What is expected :: Each line of the data below containing "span" needs to be listed.

--- START ---

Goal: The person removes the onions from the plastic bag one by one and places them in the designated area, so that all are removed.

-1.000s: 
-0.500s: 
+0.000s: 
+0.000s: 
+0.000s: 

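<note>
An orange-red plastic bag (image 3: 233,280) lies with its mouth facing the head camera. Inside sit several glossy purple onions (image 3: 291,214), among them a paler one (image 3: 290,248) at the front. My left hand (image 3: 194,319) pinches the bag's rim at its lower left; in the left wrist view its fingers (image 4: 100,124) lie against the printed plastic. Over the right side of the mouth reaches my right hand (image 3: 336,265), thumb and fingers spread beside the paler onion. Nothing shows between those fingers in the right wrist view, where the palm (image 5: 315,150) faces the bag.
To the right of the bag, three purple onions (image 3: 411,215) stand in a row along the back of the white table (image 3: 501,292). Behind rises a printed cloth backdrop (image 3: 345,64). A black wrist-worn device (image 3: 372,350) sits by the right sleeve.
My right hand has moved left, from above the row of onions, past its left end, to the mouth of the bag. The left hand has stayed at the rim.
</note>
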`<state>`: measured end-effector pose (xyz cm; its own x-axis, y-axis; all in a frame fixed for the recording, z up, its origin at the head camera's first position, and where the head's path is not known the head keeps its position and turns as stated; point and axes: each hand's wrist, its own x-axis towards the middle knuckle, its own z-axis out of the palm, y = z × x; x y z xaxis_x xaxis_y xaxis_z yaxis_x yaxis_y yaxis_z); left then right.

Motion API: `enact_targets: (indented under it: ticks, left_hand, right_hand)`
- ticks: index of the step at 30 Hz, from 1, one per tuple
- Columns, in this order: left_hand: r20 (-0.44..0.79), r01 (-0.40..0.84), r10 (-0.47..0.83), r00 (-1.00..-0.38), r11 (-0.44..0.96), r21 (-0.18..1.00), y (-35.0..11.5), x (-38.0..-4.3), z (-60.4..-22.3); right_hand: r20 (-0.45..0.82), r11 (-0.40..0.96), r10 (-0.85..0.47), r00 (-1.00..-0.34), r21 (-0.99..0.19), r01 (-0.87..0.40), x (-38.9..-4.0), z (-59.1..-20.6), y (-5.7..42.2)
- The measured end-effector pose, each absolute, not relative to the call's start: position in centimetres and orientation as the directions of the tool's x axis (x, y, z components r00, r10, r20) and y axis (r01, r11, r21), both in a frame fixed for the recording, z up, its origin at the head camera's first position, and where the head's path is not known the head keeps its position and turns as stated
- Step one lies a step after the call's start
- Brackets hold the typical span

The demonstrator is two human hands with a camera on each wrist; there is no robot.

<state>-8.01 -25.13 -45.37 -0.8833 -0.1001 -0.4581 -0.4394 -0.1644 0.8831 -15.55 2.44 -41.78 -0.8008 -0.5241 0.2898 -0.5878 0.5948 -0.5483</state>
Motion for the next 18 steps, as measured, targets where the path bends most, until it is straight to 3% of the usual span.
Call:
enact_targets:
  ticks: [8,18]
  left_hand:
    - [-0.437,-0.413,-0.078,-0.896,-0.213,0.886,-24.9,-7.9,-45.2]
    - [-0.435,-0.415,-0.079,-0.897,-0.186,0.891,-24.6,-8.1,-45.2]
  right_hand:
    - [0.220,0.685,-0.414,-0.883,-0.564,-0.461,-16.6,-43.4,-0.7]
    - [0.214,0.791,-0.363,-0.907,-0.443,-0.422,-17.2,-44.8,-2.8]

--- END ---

Task output ::
- Brackets hold the typical span
Motion for the next 18 steps, as measured, targets where the path bends most, until it is straight to 3% of the usual span.

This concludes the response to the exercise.